- PROBLEM TO WORK ON -
From the data, return each line holding the word "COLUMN".

[Records excerpted from a collection]
- - - - - - -
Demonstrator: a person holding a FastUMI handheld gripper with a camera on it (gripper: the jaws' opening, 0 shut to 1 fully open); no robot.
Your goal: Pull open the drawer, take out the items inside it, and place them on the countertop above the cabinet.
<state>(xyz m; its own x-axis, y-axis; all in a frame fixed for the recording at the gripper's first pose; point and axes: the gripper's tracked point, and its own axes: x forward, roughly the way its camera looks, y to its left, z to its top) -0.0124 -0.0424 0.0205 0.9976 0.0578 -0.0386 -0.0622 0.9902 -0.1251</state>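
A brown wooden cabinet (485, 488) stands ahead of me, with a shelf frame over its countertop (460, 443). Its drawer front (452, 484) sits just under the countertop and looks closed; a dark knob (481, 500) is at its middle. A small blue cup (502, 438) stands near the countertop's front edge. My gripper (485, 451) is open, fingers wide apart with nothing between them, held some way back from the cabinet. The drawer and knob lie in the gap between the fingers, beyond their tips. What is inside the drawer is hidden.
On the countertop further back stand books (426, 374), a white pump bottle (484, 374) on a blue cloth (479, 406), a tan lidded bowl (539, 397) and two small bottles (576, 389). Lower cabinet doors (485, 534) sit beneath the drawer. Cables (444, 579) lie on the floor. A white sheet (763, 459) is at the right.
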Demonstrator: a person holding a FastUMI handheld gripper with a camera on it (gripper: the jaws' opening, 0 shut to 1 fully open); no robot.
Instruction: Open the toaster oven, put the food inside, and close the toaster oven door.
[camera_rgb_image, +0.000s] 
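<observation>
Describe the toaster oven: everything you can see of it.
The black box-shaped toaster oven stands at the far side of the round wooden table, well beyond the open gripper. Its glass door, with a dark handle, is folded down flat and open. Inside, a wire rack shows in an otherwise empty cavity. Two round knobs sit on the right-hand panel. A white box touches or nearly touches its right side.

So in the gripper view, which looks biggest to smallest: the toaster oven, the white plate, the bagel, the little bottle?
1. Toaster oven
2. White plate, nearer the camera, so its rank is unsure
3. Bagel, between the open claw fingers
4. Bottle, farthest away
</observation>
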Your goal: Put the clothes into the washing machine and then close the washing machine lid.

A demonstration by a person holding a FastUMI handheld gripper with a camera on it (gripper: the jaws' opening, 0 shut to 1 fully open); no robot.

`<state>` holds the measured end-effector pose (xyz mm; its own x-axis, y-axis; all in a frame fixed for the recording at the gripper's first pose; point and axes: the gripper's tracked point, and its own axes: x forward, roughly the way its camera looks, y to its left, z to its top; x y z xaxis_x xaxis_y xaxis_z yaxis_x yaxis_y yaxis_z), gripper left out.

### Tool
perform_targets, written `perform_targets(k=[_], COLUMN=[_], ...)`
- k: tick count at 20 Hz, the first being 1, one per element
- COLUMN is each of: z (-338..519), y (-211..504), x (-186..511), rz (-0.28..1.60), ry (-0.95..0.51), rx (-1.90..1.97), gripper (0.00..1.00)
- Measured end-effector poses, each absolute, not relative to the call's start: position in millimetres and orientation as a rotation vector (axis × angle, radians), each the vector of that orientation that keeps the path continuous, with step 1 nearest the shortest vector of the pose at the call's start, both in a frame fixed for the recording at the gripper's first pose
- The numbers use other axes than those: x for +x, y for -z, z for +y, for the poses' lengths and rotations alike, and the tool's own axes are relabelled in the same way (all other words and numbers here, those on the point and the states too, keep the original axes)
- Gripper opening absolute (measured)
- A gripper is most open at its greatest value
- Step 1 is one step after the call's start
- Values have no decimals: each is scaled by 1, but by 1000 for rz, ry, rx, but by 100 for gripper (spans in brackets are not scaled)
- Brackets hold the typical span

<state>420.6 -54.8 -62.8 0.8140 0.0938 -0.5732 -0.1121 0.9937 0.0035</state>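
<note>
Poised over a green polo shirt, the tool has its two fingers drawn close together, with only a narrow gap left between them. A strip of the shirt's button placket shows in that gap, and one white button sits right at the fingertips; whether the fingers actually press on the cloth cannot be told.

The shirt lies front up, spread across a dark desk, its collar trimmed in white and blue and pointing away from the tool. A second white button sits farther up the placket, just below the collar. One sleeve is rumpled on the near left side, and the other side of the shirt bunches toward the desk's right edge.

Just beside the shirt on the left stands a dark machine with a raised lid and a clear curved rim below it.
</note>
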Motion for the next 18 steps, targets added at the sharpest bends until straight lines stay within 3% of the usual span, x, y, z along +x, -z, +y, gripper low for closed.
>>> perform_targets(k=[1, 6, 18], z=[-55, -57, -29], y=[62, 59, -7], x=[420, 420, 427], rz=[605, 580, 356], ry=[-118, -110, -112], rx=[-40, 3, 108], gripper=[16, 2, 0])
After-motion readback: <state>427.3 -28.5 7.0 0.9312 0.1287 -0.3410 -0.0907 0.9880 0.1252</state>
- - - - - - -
- FINISHED TASK -
perform_targets, written `perform_targets(k=[_], COLUMN=[_], ...)`
- COLUMN is each of: z (-338..519), y (-211..504), x (-186..511), rz (-0.28..1.60), ry (-0.95..0.51), rx (-1.90..1.97), gripper (0.00..1.00)

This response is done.